Fairview at the Young Vic review ***

Fairview

Young Vic Theatre, 11th December 2019

Fell like a bit of a fraud putting pen to paper on this. For, I confess, I did not completely understand Fairview. African-American playwright Jackie Sibblies Drury won the 2019 Pulitzer Prize for the play. The conceit is ingenious. A birthday dinner for the grandma in a well to do African American family is first dramatised straight, in pointed sit-com fashion, then through the eyes of four candid white “observers” through voice-over and then on stage in various, exaggerated, performative personas.

It is a dazzling formal experiment which skewers the racist assumptions which underpin white America’s loaded, appropriating view of black American culture. Representation trapped by definition in a racist framework. The “white gaze”. It made me think. And it made me uncomfortable. Guilty even. But I don’t know what to do with these feelings. BD tells me to change. To question everything about my privilege. And then? Give it up? Stay away? Engage? Who decides? Who defines? The infinite regress of identity examination. Meanwhile the rich c*nts, of which I am one, go on getting richer. And the world burns.

And, as I say, many of the references, the pointers, the lessons if you will, that the white characters discuss in Act 2 and then garishly visualise in Act 3 are outside of my cultural milieu. Leaving me lost. Tom Scutt’s designs, Nadia Latif’s intricate direction and the fearless performances of Naana Agyei-Ampadu, Donna Banya (especially at the finale), Nicola Hughes and Rhashan Stone, and then David Dawson, Julie Dray, Matthew Needham and Esther Smith, are simultaneously intoxicating and precise. The fourth wall is smashed. And then some. Much like my head after watching this. It needs to be seen.

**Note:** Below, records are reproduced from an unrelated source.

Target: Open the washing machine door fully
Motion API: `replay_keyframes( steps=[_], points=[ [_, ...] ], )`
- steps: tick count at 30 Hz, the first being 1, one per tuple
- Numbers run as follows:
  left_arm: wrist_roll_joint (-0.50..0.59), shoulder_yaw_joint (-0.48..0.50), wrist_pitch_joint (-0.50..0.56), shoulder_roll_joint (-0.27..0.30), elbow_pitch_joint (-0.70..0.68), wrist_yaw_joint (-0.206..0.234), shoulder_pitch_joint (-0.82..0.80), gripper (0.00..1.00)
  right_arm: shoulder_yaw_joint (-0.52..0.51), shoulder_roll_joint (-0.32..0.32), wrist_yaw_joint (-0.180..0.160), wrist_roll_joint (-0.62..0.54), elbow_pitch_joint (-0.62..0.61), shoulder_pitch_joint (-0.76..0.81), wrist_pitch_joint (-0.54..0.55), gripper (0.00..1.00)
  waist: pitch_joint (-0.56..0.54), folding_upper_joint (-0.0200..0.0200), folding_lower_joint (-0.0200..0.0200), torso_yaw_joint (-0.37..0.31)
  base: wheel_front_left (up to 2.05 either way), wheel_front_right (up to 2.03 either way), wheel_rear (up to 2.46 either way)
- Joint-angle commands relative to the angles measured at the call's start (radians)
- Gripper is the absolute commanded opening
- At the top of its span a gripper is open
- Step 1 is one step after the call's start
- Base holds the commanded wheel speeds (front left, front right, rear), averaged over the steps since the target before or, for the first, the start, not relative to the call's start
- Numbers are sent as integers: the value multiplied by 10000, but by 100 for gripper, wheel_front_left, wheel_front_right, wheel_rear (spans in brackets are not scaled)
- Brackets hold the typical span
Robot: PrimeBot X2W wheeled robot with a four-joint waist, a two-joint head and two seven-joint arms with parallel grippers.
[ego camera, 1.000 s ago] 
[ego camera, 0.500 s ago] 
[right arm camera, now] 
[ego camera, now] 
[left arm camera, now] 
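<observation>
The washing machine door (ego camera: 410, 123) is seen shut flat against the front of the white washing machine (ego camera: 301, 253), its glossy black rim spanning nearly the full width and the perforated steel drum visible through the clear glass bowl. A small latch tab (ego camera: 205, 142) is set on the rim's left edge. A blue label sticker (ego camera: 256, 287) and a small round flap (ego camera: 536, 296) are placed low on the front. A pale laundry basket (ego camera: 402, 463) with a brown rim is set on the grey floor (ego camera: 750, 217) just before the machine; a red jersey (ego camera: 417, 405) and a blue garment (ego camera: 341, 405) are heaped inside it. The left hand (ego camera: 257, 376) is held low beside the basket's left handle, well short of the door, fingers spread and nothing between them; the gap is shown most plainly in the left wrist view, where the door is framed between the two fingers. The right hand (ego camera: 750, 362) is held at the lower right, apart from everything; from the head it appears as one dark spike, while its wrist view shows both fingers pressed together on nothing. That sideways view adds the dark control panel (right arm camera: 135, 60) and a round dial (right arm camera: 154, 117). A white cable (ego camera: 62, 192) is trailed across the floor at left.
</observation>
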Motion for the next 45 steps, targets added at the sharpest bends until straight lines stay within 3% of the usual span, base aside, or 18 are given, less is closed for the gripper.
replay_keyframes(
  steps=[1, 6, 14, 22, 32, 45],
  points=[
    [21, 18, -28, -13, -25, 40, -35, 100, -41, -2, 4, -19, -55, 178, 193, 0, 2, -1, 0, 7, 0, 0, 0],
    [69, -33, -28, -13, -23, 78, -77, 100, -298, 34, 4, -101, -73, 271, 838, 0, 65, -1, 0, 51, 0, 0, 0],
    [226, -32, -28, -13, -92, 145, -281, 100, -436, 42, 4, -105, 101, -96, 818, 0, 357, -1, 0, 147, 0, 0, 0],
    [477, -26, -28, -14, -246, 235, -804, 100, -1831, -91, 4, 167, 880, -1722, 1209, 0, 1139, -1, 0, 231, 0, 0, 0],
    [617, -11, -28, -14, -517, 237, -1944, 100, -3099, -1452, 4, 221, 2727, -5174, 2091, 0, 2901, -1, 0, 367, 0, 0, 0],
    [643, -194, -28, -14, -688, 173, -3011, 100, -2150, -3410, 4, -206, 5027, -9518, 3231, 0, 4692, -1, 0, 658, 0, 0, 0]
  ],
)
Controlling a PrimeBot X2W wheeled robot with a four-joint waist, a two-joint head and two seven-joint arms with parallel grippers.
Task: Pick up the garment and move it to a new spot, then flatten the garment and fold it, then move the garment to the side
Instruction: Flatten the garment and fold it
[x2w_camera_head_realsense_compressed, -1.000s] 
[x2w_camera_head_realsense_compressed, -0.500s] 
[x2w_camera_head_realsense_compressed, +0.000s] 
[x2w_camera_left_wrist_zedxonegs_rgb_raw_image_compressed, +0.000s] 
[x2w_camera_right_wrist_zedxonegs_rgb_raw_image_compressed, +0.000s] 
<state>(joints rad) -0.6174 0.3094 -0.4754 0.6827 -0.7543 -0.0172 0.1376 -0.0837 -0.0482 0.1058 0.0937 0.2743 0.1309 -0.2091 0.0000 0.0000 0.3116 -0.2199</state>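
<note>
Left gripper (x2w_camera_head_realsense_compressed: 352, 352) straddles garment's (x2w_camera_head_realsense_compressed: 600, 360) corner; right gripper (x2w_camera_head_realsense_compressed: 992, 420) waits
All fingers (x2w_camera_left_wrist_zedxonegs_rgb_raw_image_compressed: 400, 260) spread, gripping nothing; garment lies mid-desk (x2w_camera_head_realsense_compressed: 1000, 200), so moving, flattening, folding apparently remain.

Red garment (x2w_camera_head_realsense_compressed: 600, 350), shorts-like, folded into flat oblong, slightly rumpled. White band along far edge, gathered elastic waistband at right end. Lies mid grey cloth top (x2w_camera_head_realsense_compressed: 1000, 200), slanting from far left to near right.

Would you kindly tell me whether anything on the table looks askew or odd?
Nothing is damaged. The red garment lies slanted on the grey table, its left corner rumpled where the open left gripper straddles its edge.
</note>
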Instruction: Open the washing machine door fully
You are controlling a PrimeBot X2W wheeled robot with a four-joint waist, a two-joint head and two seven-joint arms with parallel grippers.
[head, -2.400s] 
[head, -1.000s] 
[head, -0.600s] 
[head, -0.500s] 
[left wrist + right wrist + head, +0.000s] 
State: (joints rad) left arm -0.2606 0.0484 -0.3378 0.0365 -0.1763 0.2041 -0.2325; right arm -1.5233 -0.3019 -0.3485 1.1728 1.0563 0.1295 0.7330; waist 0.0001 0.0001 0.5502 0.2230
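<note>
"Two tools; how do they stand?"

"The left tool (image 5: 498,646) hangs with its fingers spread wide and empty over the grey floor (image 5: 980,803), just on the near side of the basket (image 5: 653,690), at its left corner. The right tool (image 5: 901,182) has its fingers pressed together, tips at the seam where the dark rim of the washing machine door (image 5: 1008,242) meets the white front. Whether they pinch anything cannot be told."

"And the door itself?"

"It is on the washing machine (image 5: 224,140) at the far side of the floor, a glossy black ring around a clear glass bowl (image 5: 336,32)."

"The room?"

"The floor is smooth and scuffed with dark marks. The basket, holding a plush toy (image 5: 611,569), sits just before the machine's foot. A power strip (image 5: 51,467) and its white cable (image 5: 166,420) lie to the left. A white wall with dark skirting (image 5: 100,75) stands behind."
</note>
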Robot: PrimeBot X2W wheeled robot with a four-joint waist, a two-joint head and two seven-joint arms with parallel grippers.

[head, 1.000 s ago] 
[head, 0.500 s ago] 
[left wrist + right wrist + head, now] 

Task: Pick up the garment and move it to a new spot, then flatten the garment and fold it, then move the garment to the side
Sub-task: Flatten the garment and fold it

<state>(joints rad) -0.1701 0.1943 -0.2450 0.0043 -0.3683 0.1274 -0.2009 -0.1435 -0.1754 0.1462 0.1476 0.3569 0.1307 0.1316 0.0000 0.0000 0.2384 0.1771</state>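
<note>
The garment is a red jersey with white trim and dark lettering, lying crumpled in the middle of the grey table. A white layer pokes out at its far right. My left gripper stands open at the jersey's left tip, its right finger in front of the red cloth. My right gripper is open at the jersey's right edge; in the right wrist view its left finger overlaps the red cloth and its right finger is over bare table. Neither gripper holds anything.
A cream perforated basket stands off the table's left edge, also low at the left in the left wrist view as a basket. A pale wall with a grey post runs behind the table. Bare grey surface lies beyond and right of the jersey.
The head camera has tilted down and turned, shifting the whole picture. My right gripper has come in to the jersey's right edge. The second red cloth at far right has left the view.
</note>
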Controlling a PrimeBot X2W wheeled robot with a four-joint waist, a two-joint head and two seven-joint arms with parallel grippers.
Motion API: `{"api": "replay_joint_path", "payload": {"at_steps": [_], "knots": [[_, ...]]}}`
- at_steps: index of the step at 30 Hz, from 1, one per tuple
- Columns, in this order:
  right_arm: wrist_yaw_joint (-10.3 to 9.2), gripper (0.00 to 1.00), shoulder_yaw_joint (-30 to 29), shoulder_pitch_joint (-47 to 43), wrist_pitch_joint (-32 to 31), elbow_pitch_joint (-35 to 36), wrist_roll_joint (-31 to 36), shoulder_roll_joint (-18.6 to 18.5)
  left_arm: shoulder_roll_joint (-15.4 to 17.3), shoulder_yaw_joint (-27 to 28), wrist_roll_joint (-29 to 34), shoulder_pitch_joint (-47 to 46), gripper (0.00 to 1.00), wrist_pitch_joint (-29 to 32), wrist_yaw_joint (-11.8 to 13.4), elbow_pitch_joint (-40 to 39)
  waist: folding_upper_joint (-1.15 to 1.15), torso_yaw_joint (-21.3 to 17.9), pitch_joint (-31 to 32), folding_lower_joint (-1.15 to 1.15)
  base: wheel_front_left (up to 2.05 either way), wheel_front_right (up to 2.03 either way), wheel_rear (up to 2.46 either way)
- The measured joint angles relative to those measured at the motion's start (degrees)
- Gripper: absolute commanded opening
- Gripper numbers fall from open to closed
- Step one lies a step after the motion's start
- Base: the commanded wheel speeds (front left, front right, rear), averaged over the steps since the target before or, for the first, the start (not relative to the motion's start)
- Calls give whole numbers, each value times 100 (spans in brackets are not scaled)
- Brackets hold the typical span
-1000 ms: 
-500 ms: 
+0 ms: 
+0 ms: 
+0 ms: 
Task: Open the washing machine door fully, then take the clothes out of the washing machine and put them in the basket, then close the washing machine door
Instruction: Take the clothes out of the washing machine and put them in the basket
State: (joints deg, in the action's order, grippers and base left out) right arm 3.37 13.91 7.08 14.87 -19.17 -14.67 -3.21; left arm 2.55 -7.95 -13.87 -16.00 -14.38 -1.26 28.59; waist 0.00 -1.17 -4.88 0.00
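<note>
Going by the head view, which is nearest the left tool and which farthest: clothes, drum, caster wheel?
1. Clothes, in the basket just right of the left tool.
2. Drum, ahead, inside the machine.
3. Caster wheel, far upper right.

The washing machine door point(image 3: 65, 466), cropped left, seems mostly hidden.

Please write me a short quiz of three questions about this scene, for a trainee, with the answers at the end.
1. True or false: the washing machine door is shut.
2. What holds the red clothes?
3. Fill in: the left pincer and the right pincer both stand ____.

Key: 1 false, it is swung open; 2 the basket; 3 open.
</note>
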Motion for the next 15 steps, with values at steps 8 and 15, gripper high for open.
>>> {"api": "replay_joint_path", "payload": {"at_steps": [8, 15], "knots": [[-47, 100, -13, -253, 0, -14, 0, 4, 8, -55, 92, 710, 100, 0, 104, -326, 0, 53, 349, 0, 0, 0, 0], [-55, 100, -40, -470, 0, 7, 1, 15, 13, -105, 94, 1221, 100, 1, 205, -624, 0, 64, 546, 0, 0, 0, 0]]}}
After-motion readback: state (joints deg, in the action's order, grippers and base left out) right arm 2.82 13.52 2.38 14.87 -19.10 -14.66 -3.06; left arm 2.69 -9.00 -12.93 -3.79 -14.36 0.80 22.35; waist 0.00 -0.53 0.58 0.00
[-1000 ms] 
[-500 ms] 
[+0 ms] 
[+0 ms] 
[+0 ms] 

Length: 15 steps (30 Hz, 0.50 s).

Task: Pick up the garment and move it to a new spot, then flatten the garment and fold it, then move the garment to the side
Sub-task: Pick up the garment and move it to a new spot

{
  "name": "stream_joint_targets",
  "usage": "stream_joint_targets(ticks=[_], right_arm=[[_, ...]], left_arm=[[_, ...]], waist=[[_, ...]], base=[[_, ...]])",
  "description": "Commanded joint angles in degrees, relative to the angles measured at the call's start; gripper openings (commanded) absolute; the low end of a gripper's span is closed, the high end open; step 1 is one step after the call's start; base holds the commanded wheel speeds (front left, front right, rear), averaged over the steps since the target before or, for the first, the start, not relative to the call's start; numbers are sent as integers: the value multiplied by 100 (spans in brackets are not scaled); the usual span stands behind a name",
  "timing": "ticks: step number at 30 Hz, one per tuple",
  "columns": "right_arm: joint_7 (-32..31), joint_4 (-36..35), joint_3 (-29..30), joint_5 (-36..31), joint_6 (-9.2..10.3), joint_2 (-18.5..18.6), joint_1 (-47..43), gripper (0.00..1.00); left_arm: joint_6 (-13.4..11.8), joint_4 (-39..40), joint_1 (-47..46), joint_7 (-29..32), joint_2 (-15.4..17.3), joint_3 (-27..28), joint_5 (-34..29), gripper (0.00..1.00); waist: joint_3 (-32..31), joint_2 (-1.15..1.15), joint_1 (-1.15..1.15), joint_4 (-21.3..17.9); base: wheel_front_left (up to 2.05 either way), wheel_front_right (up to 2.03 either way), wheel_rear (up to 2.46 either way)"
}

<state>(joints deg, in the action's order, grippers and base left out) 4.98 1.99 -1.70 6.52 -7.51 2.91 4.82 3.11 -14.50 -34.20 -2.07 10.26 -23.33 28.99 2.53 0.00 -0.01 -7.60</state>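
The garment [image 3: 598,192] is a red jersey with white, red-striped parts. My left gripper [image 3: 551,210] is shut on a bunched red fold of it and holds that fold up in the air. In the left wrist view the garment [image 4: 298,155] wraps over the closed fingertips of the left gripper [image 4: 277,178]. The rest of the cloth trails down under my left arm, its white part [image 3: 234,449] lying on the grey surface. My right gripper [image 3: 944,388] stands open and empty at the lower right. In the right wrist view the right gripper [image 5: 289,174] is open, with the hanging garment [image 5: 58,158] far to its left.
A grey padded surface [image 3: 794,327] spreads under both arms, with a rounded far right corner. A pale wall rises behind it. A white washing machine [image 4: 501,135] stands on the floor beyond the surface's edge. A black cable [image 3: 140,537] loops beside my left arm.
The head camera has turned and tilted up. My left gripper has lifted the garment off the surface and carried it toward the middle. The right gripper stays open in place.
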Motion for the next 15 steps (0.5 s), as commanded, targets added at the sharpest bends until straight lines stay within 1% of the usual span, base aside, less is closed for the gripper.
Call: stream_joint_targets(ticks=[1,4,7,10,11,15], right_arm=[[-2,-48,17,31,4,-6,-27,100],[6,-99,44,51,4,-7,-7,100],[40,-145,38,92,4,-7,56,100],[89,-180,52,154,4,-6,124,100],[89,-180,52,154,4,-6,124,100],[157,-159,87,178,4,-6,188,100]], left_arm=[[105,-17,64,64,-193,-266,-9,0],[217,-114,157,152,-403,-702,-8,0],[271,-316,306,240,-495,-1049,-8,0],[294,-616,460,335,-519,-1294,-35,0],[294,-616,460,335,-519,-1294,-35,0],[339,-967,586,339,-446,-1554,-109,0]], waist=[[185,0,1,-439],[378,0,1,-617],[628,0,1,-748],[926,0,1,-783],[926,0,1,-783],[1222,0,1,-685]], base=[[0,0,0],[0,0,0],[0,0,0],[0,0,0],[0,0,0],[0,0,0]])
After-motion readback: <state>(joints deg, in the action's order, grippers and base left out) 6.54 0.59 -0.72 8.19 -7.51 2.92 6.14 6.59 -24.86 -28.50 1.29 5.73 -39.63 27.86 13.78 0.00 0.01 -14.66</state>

Yellowman at the Young Vic review ****

christopher_colquhoun_eugene_nicola_hughes_alma_in_yellowman_at_the_young_vic_c_tatenda_nyamande-7053

Yellowman

Young Vic Theatre, 29th November 2017

From what I can see American playwrights don’t like to arse about too much with the play, either in terms of dramatic form or the subject, the family history in one form or another. Why not, given the history of American gifts to the theatrical world, and if that’s what the punters want. From this apparent straightjacket have emerged some cracking plays, from the C20 masters as well as in recent years. It would seem that a recommendation from the journos and academics which make up the Pulitzer judging panel is as good as recommendation as any as to what to see. And that basically is all I had to go on prior to booking Yellowman.

Dael Orlandersmith’s two hander was a Pulitzer finalist from 2002 which tells the story of Eugene and Alma, from childhood into adulthood, from rural South Carolina to New York and back again, through the 1960s, 1970s and 1980s. Most importantly, as the Yellowman of the title, Eugene is tall and light skinned, like his grandfather and mother Thelma, though not his father Robert, whilst Alma is large and dark skinned like her mother Ophelia. The actors play all the male and female characters (including Alton and Wyce, Eugene’s friends), with rapid, though sharply delineated, shifts between these characters.

The relationship between Eugene and Alma moves from simple childhood friendship, through mutual dependence, to teenage love then sex, engagement and pregnancy. This, on its own, would be enough to enjoy given the quality of the writing, but over the 100 minutes or so we get an incisive dissection of “blackness”, beauty, gender, domestic violence, generational division and abuse, inheritance, poverty and class. Very, very occasionally. Ms Orlandersmith’s writing lapses into saccharine cliche, but more often that not, this serves a colouristic purpose and can be forgiven. The deliberate repetition reinforces the deep-rooted identity conflicts that lie at the heart of the play and ensures the six characters as well as the two principals truly come to life.

About from a mottled, mirror floor and some subtle but effective lighting from Nao Nagai, the Clare studio space in the Young Vic had nothing else to work with for the two actors, bar script and audience. So they needed to be good, very good. They were. Christopher Colquhoun, (a long way from Weatherfield), brought an awkwardness and innocence to Eugene which heightened the tensions in key scenes with Alma, his father, Wyce and, latterly, grandfather. Nicola Hughes, if anything, was even more striking, turning Alma into a woman of power and dignity who rises above the self-hate others would have her internalise, and eliciting pity for Ophelia. One of the fiercest performances I have seen this year. I would dearly love to see her in more “straight” drama roles beyond the musicals she is renowned for.

It is easy to see why Yellowman has been so frequently revived since its premiere and why the talented young director Nancy Medina would choose to take it on. Its setting may be specific in terms, of time, place and community, but its insights are universal and the humanity of its love story is palpable. Yet this, if I am honest can be found elsewhere on screen, stage or page. What makes this really, really special for me is Ms Orlandersmith’s gift for dialogue and image. The five sections of the play are distinct by chronology, but is the skill with which the author paints in the detail that made going to see this one of the best decisions I have made this year. And all for £15.